El caso de los antibióticos es otro buen ejemplo de nuestros funcionarios-exorcistas. A los médicos-funcionarios se les ocurrió que es una buena medida controlar la venta libre de medicamentos contra muchas enfermedades comunes: resfríos, anginas, fiebres. Ahora, para evitar los efectos de una medicación bajamente regulada pero efectiva como la que ocurre, se tienen que expedir medicamentos sólo con receta médica. El pequeño problema es que para eso hay dos caminos para los ciudadanos realmente existentes: uno es acudir a una cita en algún centro público de salud, con la consecuente inversión de tiempo, esfuerzo y paciencia que exige lidiar con la impresentable burocracia sanitaria del país. El otro es pagar el costo de un servicio de un médico privado. ¿Habrá alguien que haya pensado en el costo individual y colectivo de implementar una medida que rápidamente puede generar un mercado negro de recetas médicas o la aparición de nuevas formas de coyotaje en hospitales y clínicas?
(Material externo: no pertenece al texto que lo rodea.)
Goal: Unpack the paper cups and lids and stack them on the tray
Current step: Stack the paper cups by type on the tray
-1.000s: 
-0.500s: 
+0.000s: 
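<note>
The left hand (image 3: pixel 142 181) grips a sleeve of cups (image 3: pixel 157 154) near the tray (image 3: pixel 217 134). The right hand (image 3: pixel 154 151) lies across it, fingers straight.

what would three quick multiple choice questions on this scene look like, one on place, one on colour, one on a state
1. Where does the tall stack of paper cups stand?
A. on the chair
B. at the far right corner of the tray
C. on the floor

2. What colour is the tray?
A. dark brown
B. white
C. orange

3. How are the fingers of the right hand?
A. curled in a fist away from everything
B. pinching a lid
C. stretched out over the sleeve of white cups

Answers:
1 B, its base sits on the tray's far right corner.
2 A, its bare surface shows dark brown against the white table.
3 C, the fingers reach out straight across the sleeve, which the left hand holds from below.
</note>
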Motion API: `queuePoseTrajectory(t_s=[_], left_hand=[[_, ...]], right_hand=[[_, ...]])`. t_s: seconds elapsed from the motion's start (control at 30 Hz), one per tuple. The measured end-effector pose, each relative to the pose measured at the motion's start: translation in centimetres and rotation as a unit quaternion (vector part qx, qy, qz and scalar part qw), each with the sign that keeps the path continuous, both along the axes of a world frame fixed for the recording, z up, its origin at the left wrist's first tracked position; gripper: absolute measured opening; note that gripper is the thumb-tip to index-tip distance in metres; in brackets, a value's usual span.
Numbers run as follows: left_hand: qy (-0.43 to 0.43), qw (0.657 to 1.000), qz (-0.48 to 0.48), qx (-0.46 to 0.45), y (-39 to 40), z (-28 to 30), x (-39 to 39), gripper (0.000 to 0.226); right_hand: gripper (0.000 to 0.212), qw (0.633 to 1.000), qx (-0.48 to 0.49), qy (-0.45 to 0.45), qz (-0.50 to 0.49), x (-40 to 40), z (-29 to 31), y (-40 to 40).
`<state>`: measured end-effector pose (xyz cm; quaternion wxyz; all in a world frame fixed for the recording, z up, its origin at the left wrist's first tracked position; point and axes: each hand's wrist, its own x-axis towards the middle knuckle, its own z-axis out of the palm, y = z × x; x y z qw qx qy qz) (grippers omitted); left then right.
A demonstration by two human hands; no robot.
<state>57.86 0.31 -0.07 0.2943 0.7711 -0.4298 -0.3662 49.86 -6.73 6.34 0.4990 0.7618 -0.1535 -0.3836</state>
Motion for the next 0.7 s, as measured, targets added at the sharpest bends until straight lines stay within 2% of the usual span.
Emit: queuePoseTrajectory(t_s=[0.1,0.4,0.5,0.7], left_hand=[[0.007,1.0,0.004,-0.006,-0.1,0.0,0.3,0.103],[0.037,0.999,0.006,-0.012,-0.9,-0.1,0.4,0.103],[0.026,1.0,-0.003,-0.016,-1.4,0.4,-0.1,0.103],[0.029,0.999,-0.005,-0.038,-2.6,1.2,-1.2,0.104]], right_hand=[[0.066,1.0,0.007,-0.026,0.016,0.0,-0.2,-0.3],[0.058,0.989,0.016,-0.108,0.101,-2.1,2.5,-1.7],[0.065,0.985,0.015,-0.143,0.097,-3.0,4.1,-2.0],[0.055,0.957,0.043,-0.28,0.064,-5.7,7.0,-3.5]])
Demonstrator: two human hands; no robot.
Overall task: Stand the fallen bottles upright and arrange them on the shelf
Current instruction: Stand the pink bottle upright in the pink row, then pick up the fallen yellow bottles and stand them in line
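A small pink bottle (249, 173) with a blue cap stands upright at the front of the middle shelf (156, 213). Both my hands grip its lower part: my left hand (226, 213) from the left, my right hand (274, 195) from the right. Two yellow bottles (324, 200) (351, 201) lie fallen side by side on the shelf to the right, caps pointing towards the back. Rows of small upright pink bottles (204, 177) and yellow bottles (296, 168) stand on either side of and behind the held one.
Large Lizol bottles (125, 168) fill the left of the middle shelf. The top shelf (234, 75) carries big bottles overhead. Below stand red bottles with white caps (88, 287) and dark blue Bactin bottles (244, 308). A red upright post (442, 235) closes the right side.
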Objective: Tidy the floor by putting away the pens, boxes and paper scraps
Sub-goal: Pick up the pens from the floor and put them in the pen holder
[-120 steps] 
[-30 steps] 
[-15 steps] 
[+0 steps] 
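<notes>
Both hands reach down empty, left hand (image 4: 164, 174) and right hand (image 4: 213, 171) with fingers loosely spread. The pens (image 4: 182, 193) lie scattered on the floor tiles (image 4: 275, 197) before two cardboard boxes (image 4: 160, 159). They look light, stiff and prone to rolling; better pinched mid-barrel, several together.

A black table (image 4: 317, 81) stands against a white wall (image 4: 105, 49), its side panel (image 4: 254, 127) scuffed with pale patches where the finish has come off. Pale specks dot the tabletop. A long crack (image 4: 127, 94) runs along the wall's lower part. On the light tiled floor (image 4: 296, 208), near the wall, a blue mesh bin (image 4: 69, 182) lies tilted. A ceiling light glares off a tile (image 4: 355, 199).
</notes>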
Las prácticas de salud, o las prácticas alimenticias, como toda práctica social, son fenómenos complejos, que implican cierta racionalidad y algún tipo de orden fuertemente arraigado entre los ciudadanos reales, no los imaginarios. Así como la democracia no se construye con clases de civismo ni condenas morales a la apatía o loas a la participación, ni la justicia social con acciones filantrópicas de empresas o individuos adinerados, la buena alimentación no se suprimirá con la prohibición de los productos chatarra, ni la aparición de nuevos virus y bacterias tampoco se evitará controlando la venta de medicamentos. Antes bien, pueden ocurrir efectos contrarios a los buscados, como encarecer los servicios de salud, o como eliminar las únicas fuentes de alimentación confiables entre muchos niños y sus familias. Como lo narra Esopo, el sapo, por más que lo imagine y lo desee, nunca podrá ser un buey. Sólo el realismo mágico gubernamental es capaz de desafiar la capacidad explicativa de las viejas fábulas.